While the memory stalled information could be valuable in optimizing a program, it is correct to count it as part of the CPU busy.
Busy means the CPU was occupied with a task (other than the operating system's idle task), and thus not available for another task, regardless of how well or poorly it is making any sort of useful progress.
Just like you're busy at work even when you're wiping your monitor instead of coding.
Since "waiting for memory" isn't something handled by the scheduler (is not a scheduling wait), it just looks like any other non-scheduler-related busy.
A program can keep a CPU busy in multiple of ways such that there is no "utility" even in the absence of memory stalls. It might have a bug which causes it to loop infinitely. Or it could be a service application which is wrongly blowing through what should be a wait at the top of its loop.
In the days of multi-user systems at universities, administrations looked upon the running of game programs as a no-utility activity.
Yes, true by definition. But the article is trying to look past the definition to see what's really going on. Nobody says top says I'm 99% busy so that's as good as it gets
Memory stall means re-fetching an evicted or not-yet-faulted-in page from disk, so its disk I/O, which is done asynchronously and leaves the CPU available for another task.
A page fault stall is visible to tools like top. A task waiting for a page to be faulted in so that it can continue is descheduled, and so 0% CPU. So I don't think that's what the article is talking about.
I love Brendan's article about load averages but I feel like this is missing the mark.
A core, or an execution unit stalling within a core, still count as busy. I.e. the CPU can't process something else. The utilization metric is correct. The question of whether a CPU be used more efficiently is in the domain of optimization. It might be executing NOPs and not stalling. It could be using an O(N^3) algorithm instead of O(N).
With out of order execution, speculation, and SMT, it's hard to say if an instruction stalling means that the CPU can't process something else; CPUs are complex parallel streams of processing and trying to think of them in linear terms necessarily misses some complexity.

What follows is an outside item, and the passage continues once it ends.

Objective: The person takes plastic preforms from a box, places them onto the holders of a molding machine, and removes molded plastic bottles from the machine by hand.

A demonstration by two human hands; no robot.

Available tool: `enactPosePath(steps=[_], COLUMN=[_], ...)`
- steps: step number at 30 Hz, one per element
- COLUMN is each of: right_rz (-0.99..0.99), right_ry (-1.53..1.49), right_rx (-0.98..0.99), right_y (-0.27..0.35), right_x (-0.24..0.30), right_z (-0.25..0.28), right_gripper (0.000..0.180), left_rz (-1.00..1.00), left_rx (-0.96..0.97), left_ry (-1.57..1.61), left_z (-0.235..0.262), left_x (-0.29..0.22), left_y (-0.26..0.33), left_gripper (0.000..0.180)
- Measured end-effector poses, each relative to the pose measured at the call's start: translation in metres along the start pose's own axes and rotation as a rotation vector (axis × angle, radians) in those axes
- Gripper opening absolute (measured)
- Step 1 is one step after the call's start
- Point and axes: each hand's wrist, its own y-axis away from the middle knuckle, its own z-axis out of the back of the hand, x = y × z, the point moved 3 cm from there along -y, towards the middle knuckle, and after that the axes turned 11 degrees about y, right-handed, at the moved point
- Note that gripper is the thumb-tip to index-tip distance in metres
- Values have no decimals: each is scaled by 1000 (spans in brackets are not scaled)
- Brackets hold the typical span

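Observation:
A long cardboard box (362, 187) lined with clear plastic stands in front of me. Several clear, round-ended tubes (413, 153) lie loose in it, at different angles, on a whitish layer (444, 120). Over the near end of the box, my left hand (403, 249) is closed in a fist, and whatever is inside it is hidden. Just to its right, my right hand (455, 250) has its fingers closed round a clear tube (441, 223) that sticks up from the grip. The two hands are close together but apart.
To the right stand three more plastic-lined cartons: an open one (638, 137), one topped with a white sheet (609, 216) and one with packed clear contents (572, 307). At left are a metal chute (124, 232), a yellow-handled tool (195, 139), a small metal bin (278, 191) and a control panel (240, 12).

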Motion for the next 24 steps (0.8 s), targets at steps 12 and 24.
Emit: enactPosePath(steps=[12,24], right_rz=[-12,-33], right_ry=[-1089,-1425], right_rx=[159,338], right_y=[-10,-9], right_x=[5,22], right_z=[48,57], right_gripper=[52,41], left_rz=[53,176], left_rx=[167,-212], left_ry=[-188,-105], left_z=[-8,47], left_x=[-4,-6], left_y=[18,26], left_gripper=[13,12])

Another factor (also mentioned in the article) is dynamic frequency scaling. Is a core at 100% when it's running at it's running 'flat-out' at its nominal frequency or when it has boosted? The boost clock generally depends on thermals, silicon quality and maybe time - so in that case what do you make 100%? If you go for nominal being 100% then sometimes you're going to be at say 120%.
The most obvious answer: 100% is what the manufacturer claims it capable of handling continuously under the worst supported conditions.
The more difficult answer/question is how to communicate that 'full use' value as well as the current use (possibly greater than full) to software which calculates a usage estimate based on various already existing interfaces. Or if yet another interface (standard, if thinking about that XKCD comic) is needed.
I prefer the NASA approach: 100% is whatever as defined in the spec sheet, and any improvements above that are measured in percentages above 100.
As an example, the SSME was nominally operated at 104.5%, and the newer expendable RS-25Es nominally operate at 111%.[1]
So basically: 100% is the CPU running at base frequency, and anything higher (eg: turboing/boosting, overclocking) should result in even higher percentages above 100. This would be a lot more meaningful than whatever "100% CPU load" means today.
That's mostly what I stated, though with adjustable frequency products like CPUs and GPUs the question of 'what is the base frequency' is also a question. That's why I carefully phrased around manufacturer's claimed continuous operation in the worst environment supported spec. (Though implicitly with adequate cooling operating, not obviously broken cases like a CPU with it's heat sink shaken off.)
In the case of SMT (aka hyperthreading) you'd only know if the CPU can process something else by profiling a different thread that's running on the same core.
What users want from these metrics is the feedback about their hardware performance. It should absolutely reflect on issues related to memory latency. This is not about going faster, this is about making good use of the resource you have.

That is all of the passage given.